- What is required: Starting at the first line of the entries below, restate each line exactly until you reach the line with "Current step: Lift", and print that one too. Leave the pictures out and stop there.

- Provided entries:
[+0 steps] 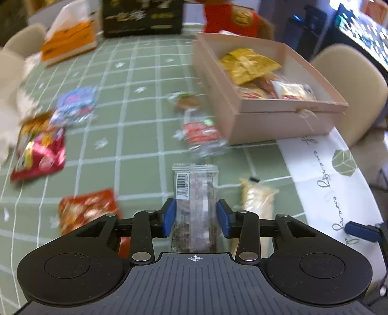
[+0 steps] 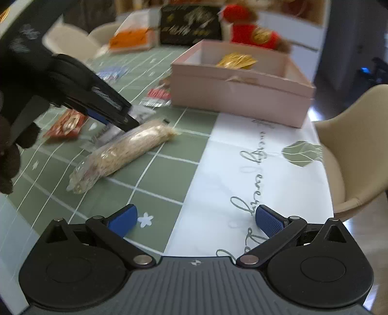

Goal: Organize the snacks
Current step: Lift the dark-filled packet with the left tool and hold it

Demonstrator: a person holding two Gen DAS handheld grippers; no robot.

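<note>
My left gripper (image 1: 196,215) is shut on a clear-wrapped snack bar with a barcode (image 1: 194,193), held above the green checked table. It also shows in the right wrist view (image 2: 121,118), where the bar is mostly hidden behind its fingers. A pink open box (image 1: 264,114) at the right back holds a yellow packet (image 1: 249,65) and other wrapped snacks. A pale cream roll snack (image 2: 126,150) lies on the table just right of the held bar. My right gripper (image 2: 196,218) is open and empty, low over the table's near edge.
Loose snacks lie on the table: a red-label clear packet (image 1: 201,130), a red-orange packet (image 1: 87,210), a pink-red bag (image 1: 41,155), a blue-white packet (image 1: 75,104). An orange bag (image 1: 70,41), a black box (image 1: 143,17) and a red plush toy (image 1: 230,19) stand at the back. A beige chair (image 2: 356,150) is at right.
</note>
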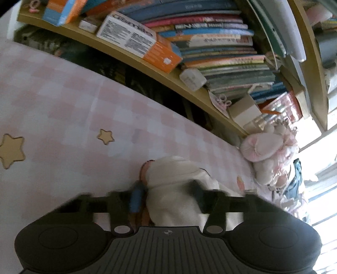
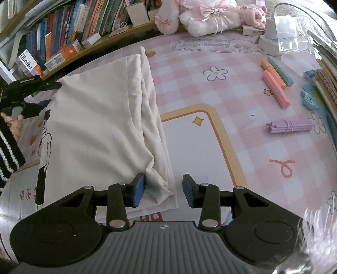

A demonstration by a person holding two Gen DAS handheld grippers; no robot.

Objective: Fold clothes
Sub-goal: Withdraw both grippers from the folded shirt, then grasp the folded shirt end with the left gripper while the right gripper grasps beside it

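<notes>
The right wrist view shows the most: a cream shirt (image 2: 101, 130) lies folded in the middle left of the frame on a pink checked mat (image 2: 210, 101), with a thick folded edge running down to the lower middle. The right gripper (image 2: 163, 189) sits at the bottom with its blue pads wide apart, and the near corner of the shirt lies between them; the left pad (image 2: 139, 189) is just beside the cloth. At the far left edge of this view the left gripper (image 2: 31, 88) looks small and dark, up against the shirt's far corner, with a hand (image 2: 14, 124) in a striped sleeve under it. Only this view shows the bundles of colored sticks (image 2: 276, 84) at the upper right and the plush toys (image 2: 206, 19) along the top. The left wrist view is blurry. There the left gripper (image 1: 164, 200) has a lump of the shirt (image 1: 174, 189) bunched between its fingers, so it seems clamped on the cloth. A shelf of books (image 1: 210, 42) fills the top of that frame, and the rest of the shirt is hidden below the gripper
</notes>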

- Exercise result:
[+0 steps] 
[+0 steps] 

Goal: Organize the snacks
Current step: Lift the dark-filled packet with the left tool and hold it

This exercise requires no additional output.